34:08 I was honestly just going to say that like the more we can stay in HTML, the better because
34:12 you have to know HTML.
34:14 So you might as well stay in it.
34:15 Right?
34:15 Yeah, absolutely.
34:16 Absolutely.
34:17 So well done, Sergei.
34:19 Check out his Jinja 2 fragments framework.
34:22 It's, it is super new.
34:24 Like, I don't know when it got released, but a couple of days, these are like two and three
34:29 days on all the commits here.
34:30 I was going to say that long stream.
34:32 Very, very new.
34:32 Two, three days.
34:34 Yeah.
34:34 Well done.
34:35 Well done.
34:36 All right.
34:36 Seth, over to you for the final one.
34:39 Sure thing.
34:40 Yeah.
34:40 This, this article was announcing something that's been getting worked on for a while,
34:46 which is a generic generators for salsa three.
34:50 So what you're seeing there, SL, SLSA, that stands for, if I can remember, it is supply chain
34:57 levels for artifacts, levels for software artifacts.
35:01 So SLSA, and you pronounce it salsa.
35:05 And of course, it's essentially a great, great way to say that acronym.
35:09 Yeah.
35:09 Right.
35:10 Makes you hungry every time, which is the best part.
35:12 but yeah, it's, it's basically a set of tools, and standards to attest and verify
35:19 the provenance of artifacts.
35:21 So essentially, where did this thing come from?

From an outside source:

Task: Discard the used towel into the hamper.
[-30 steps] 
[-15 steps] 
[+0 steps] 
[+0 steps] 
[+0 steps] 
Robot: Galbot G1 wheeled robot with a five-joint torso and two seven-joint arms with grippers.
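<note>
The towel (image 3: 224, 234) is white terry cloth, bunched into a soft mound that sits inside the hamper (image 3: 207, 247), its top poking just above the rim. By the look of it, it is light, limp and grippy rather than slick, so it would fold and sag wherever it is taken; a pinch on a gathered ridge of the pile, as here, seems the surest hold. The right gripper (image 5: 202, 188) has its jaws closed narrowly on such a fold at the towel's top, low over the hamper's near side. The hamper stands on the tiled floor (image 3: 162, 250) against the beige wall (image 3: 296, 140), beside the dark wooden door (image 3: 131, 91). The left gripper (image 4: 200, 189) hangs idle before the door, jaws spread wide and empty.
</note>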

35:24 This file, this wheel, this jar, depending on what, like ecosystem independent, whatever
35:29 thing, whatever artifact you're building, where did it come from?
35:32 How was it built?
35:33 and it, so it uses a whole bunch of different like cryptographical primitives and, open IDC,
35:39 which is basically magic.
35:41 and it basically allows you to prove, in effect, okay, this was built from this specific
35:48 GitHub repository, this commit, this tag.
35:51 and someone can then later take this file, this artifact that got built and then verify that that was the case.
35:59 And so this is kind of like in the future, hopefully be used as like a defense against maybe like stolen credentials on the Python package index.
36:08 That would never happen.
36:09 That would never happen.
36:10 That, that would, that would never happen.
36:11 Right.
36:11 That's never happened.
36:12 And that would, that has never happened.
36:14 Other than at the time of the recording never has happened, I would say.
36:17 so yeah, it, it gives a good defense against this.
36:21 Right.
36:21 Cause if you, let's say you have a package and the Python package index knows that this package came from, you know, github.com/sethmlarson/whatever.
36:31 Right.
36:31 And then in the future, it received something that doesn't come from that GitHub repository.
36:37 It can flag that and say, Hey, this isn't right.
36:39 Like this didn't come from the place that it came from before or wherever it's, you know, supposed to come from.
36:45 and the fact that this is generic is the big deal.
36:48 The part that ties us back to Python is that you can use it for wheel files and source distributions.
36:54 You can sign like anything.
36:56 and so for example, one of the Python projects that is featured in here is your lives three.
37:01 I've been trying to get into this and it's been really successful.
37:05 And, but your lip three now does this, and you can actually verify that it came from a specific repo and that the wheel was came from a specific tag.
37:13 And yeah, it's, it's really interesting.
37:15 And this ecosystem is like just getting started.
37:17 and so if you're like interested in anything about like supply chain security and all of that, this is like a great place to start.
37:24 Doing some learning about what the future might look like.
37:26 Yeah, this is great.
37:27 I, when I first saw this, I thought, okay, this is cool, but how does that really help act against somebody sabotaging a package?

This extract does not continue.